In the case of Weiss, had the judge intended to give a mark of 5.75 Weiss's score would have increased by 0.10 if the correct mark had been entered. If the intended mark was 6.75, the only other and more likely choice, his score would have been 0.40 higher. (The judge involved was one of the seven used in the scoring.)
The ISU position on this is extremely short sighted and unfair to the skaters. One would think that the overlords of this system would, out of a simple sense of fairness, give the highest priority to guaranteeing the skaters receive every point they deserve. No more. No less. An error of 0.10 points compromised three Olympic gymnastics medals this summer. It has the potential to do the same in skating.
Further, if fairness is not a priority at the ISU, one would think a prudent sense of "cover your ass" would be. If the wrong medals at a major competition end up being awarded due to this error, it will be more than the head of the judge that the skating fans will want on the end of a stick, particularly when it would be known that the problem was brought to the ISU's attention years earlier, and they just didn't care to do anything about it.
Take a close look at the judges scoring matrix for the Compulsory Dance segment, in which Galit Chait & Sergie Sakhnovski placed second and Megan Wing & Aaron Lowe placed third. You will notice that one judge scored Chait & Sakhnovski substantially higher than the average and pushed Wing & Lowe down lower than average. Another judge did just the opposite, scoring Wing & Lowe much higher than average and Chait & Sakhnovki lower than average. As it turns out, this event had judges from both Israel and Canada on the panel.
Anonymity or not, could it be any more obvious that national bias is alive and well in the new super-duper super-secret scoring system. If both judges had been included in the scoring they would just have canceled each other out, but as it turns out, the Israeli judge was included in the scoring but the Canadian judge was not. Running the scoring calculation on the judges scoring matrix, one finds Chait & Sakhnovski received nearly a two point advantage because of national bias and the random selection of judges.
National Bias in the new scoring system. It's there. It's unfair. And the ISU is doing nothing effective about it.
What should have been the most memorable part of the competition, the skating, was the least.
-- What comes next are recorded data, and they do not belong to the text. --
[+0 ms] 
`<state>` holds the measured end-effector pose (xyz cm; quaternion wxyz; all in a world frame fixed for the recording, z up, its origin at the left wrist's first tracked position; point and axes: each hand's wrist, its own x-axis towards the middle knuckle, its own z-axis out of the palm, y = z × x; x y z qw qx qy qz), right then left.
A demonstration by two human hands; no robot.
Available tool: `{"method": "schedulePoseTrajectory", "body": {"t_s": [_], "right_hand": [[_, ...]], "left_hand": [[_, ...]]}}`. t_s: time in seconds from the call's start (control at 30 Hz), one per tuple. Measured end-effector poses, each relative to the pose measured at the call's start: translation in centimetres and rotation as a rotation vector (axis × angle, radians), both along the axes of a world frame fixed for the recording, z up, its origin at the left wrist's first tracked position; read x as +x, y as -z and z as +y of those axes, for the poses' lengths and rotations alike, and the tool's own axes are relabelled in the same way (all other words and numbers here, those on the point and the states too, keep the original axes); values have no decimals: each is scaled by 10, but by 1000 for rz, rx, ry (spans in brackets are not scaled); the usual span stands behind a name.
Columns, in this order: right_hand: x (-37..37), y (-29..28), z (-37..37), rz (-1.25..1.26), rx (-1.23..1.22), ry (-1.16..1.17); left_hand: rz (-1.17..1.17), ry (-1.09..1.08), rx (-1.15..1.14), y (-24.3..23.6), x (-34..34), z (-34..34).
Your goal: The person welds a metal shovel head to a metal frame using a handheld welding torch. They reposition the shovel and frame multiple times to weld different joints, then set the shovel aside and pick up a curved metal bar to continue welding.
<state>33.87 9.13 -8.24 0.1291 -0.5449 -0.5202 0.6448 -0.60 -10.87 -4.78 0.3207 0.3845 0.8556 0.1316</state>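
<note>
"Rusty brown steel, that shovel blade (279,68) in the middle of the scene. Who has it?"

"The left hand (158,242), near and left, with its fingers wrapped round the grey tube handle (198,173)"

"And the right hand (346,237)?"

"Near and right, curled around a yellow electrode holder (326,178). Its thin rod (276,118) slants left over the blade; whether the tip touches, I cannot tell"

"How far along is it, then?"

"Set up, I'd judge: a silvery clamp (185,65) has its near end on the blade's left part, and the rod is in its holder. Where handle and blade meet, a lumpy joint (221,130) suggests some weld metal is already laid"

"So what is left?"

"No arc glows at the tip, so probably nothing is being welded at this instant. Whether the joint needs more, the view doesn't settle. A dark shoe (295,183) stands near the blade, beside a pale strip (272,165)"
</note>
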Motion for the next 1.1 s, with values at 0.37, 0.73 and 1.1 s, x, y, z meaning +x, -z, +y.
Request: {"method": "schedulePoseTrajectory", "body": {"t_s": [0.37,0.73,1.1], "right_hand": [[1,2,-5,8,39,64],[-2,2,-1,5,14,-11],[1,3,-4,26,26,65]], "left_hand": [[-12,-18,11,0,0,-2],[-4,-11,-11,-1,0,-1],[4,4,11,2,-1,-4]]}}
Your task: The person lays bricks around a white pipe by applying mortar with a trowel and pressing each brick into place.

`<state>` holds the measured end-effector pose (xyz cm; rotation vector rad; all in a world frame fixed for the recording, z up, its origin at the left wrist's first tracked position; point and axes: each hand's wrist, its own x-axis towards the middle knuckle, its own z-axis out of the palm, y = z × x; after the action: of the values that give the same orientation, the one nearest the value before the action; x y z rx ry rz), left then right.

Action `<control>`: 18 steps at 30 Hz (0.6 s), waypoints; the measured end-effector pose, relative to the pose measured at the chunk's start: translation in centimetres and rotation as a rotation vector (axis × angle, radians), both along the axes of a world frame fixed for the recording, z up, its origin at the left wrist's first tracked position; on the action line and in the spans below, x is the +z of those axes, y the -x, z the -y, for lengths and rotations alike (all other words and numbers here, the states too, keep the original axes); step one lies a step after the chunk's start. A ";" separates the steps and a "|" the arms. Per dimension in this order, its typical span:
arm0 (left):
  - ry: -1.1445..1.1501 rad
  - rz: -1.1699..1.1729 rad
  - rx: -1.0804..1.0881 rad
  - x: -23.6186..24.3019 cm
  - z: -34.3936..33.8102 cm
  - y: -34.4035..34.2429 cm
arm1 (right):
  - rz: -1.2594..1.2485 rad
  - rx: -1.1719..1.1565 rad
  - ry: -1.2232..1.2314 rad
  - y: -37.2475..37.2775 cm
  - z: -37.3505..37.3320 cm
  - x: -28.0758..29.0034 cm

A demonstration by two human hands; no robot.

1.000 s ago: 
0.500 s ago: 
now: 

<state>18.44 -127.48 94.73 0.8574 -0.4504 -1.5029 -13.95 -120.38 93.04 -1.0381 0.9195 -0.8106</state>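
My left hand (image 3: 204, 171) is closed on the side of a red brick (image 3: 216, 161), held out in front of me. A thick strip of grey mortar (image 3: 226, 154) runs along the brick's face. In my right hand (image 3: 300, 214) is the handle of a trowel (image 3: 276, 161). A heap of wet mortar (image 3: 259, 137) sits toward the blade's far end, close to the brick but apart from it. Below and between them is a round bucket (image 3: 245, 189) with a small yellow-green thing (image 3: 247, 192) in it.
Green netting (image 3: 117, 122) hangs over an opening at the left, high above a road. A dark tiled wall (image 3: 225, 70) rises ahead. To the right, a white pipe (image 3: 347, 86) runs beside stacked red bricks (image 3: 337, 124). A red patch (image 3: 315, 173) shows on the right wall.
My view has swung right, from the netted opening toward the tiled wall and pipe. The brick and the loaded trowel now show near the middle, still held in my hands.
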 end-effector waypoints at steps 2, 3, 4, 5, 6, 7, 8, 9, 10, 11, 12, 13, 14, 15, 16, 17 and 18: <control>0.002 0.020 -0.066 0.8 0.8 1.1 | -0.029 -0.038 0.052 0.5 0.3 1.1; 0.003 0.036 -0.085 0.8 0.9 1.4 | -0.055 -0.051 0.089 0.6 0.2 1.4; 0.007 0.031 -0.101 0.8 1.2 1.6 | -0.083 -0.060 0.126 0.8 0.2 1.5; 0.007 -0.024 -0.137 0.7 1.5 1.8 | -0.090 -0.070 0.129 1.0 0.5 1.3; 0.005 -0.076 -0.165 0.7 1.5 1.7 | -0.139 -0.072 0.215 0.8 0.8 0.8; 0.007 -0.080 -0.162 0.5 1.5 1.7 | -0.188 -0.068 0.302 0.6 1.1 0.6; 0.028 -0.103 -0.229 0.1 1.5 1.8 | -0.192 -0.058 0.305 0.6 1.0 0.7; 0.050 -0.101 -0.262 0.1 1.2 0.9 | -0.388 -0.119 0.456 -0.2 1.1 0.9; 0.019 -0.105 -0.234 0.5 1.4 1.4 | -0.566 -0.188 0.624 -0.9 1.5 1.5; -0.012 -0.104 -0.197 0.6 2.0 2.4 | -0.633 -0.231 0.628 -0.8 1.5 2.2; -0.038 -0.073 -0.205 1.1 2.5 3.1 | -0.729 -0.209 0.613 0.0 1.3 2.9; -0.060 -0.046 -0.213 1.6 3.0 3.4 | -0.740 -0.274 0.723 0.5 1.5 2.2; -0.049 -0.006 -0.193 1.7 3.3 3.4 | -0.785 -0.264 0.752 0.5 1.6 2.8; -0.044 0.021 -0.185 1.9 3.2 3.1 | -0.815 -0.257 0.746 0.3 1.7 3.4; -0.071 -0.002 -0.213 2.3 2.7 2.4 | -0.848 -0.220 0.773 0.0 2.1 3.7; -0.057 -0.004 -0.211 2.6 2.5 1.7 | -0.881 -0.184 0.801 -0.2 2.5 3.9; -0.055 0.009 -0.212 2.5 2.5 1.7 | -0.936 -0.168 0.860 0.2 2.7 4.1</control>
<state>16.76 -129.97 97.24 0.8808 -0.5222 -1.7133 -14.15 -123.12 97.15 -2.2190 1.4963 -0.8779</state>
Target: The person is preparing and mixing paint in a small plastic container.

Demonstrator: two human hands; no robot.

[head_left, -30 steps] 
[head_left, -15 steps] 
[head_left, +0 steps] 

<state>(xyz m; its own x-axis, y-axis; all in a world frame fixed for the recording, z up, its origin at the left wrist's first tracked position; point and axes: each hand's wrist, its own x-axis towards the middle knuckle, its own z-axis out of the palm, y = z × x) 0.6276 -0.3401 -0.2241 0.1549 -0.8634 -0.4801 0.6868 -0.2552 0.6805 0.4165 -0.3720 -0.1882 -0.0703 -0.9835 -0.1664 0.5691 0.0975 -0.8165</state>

Except for the performances of Tanith Belbin & Benjamin Agosto, and the Short Program from Tatiana Totmianina & Maxim Marinin the skating was uniformly unimpressive. Too many skaters were too unprepared for this competition The prime example for this is World Bronze medalist Stefan Lindermann who was dead last in the Short Program and only managed to pull up to ninth after the Free Skate. The ladies event was won by Angela Nikodinov with only four triples, and the men's free skate was won by Ryan Jahnke without a successful triple Axel or quad.